Isolation of ctDNA was most effective, when conducted on whole plasma samples compared to plasma-derived extracellular vesicles. To this end, the automated Maxwell RSC system proved to be the most reliable providing purified ctDNA in sufficient quantities. To study the profiles of genetic alteration in the ctDNA samples we utilized a commercial targeted NGS panel (Roche Avenio assay) and a custom real-time ddPCR assay. The ddPCR workflow enabled longitudinal study of tumor progression in NSCLC providing results well reflecting dynamics of the primary tumor growth during the course of therapy. Noteworthy, analysis of Roche Avenio datasets revealed presence of a EGFR pT790M mutation (conferring resistance to tyrosine kinase inhibitors) in treatment-naïve ctDNA samples that was not identified during genetic profiling of the corresponding PT specimens. In addition, we developed a MSRE-ddPCR assays allowing for epigenetic profiling of ctDNA allowing for accurate (AUC > 0.9) detection of tumor-associated methylation patterns in ctDNA samples of NSCLC patients. An integrative approach for genetic and epigenetic analysis of ctDNA enabled to monitor tumour progression over time in individual patients. This workflow was established and validated using an independent cohort of 222 ctDNA samples obtained from 73 patients with Ewing Sarcoma enabling to monitor genetic and epigenetic tumor progression in individual patients and can now be applied to NSCLC patients.

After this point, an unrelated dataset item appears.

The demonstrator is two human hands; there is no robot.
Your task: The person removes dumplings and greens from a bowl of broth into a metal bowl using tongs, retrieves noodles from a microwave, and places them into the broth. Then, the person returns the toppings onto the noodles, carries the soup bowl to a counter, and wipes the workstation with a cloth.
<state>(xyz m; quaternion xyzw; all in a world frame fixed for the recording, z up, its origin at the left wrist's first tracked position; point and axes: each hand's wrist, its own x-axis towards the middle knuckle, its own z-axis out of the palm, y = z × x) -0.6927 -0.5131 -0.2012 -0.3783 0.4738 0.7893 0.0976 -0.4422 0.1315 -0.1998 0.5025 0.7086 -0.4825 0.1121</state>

Isolation of CTCs was limited by the ability of the utilized methods to detect tumor cells in bloods samples of NSCLC patients. This most likely results from phenotypic heterogeneity of tumor cells in NSCLC and reflect limitations of the detection systems utilized in our study focusing tumor cells exhibiting epithelial phenotype. We optimized and adopted two CTC enrichment methods (i.e. CellSearch and Parsortix) but neither of the two provided significant yields of tumor cells. Fortunately, detection of disseminated tumor cells (DCCs) in lymph nodes and bone marrow proved to be effective yielding sufficient samples for downstream analyses. Phylogenetic analysis of the collected cell collective revealed that DCCs represent an earlier stage of tumor progression than cells derived from the corresponding primary tumors. We will continue to collaborate to further resolve the origin of metastatic founder and relapse-initiating cells.
In summary, during the course of Cevir study we established a number of protocols suitable for detection and characterization of cfDNA and laid the ground for a large-longitudinal study to unravel the phylogenetic relationships of progression-driving cancer cells in NSCLC.